Session 221: Environmental Impacts and Societal Responses: Interdisciplinary Approaches to Pre-Modern Famines, I

Monday 4 July 2016, 14.15-15.45

Sponsor:Heidelberg Center for the Environment, Ruprecht-Karls-Universität Heidelberg / Abteilung Wirtschafts-, Sozial- und Umweltgeschichte, Universität Bern
Organiser:Maximilian Schuh, Historisches Seminar, Ruprecht-Karls-Universität Heidelberg
Moderator/Chair:Dominik Collet, Heidelberg Center for the Environment, Ruprecht-Karls-Universität Heidelberg
Paper 221-aAsk the Trees!: Dendroclimatology as an Approach to Reconstruct Extreme Weather Events Leading to Famine
(Language: English)
Carolin Rethorn, Heidelberg Center for the Environment, Ruprecht-Karls-Universität Heidelberg
Index terms: Science, Technology
Paper 221-bClimate, Crop Failure, and Famine in Pre-Modern Finland: Tree-Ring Evidence for Climate-Society Interactions
(Language: English)
Heli Huhtamaa, Historiches Institut, Universität Bern / Department of Geographical & Historical Studies, University of Eastern Finland
Index terms: Administration, Daily Life, Economics - General
Paper 221-cHungry Hungary: Food Shortage, Need, Famine, and Their Detectable Causes in Medieval Hungary
(Language: English)
Andrea Kiss, Institut für Wasserbau und Ingenieurhydrologie, Technische Universität Wien / University of Szeged
Index terms: Archaeology - General, Technology
Abstract

Pre-modern societies relying on agrarian production were extremely vulnerable to hunger and famine.

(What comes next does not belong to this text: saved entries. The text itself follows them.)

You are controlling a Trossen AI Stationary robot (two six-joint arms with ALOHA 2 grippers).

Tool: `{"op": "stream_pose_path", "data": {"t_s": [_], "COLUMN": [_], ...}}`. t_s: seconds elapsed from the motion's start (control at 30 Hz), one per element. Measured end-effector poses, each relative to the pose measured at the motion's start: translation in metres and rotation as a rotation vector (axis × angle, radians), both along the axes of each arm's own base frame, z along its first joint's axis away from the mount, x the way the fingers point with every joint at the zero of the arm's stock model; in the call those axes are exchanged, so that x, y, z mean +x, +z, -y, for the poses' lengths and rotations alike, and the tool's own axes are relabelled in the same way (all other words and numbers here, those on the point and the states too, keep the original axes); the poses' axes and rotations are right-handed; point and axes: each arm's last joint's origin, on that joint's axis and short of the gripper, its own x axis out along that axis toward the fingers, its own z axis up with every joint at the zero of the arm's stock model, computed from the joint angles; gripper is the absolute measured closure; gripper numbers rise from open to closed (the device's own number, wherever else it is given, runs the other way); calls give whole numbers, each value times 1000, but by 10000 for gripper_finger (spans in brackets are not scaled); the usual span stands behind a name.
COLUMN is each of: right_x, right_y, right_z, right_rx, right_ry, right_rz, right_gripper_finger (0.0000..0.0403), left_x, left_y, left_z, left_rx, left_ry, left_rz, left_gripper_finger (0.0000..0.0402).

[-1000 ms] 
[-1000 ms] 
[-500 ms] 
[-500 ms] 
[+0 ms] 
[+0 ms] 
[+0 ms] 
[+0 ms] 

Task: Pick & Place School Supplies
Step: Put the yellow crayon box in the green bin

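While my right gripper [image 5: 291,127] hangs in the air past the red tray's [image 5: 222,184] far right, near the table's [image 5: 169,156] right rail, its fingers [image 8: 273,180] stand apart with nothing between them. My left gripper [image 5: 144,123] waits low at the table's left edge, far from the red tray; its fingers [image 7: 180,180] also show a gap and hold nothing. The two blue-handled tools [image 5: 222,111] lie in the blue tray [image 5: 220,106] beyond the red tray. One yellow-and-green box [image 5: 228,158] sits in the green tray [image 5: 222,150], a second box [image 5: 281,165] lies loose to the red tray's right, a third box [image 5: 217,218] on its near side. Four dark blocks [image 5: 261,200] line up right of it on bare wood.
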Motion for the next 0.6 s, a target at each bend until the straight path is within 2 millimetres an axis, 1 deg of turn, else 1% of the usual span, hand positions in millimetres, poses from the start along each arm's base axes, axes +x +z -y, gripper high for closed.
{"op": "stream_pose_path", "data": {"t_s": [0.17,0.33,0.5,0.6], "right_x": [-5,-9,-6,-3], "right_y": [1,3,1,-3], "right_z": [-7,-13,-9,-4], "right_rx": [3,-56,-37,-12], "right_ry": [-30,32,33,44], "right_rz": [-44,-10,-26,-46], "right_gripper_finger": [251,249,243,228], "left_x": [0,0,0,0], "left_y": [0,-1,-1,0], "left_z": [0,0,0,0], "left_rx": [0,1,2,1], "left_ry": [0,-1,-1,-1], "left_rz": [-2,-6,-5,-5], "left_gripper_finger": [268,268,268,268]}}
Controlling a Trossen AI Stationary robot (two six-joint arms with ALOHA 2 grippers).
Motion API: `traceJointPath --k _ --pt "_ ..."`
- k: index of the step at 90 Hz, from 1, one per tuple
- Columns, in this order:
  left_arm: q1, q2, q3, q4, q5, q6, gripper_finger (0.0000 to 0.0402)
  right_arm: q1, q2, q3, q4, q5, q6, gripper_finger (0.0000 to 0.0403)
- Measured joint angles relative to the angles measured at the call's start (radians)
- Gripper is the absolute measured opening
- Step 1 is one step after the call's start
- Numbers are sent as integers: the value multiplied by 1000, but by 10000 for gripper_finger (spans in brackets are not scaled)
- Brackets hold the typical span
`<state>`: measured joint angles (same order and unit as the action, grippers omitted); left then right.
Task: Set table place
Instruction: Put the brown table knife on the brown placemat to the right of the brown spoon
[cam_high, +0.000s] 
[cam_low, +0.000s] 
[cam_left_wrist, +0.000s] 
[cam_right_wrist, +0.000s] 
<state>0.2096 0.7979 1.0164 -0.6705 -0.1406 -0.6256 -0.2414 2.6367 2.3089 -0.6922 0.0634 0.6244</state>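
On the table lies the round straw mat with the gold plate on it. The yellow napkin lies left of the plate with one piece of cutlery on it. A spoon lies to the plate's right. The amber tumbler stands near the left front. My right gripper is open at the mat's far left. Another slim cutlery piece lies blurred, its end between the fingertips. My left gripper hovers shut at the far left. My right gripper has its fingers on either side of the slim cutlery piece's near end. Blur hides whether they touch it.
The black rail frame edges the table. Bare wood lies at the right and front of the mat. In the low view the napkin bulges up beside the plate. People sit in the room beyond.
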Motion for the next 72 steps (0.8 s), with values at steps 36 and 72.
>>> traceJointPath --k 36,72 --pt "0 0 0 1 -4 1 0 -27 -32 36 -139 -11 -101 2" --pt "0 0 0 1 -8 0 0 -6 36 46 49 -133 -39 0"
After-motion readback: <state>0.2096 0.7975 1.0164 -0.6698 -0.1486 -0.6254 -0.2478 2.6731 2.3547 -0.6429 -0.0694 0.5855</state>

Adverse climatic impacts as well as changing political, social and economic conditions quickly resulted in catastrophes that affected many people. The session series examines causes, courses, and consequences of famines in the Middle Ages and the Early Modern Period from an interdisciplinary, transepochal, and global perspective. Natural and cultural aspects of famines as well as their entanglement are in the focus of the session series. The contributions of the first session discuss dendrochronological evidence from the archives of nature, correlate them with written evidence from premodern Finland and identify detectable causes of famines in medieval Hungary. Thus the advantages and problems of including data from the natural sciences in historical research can be discussed.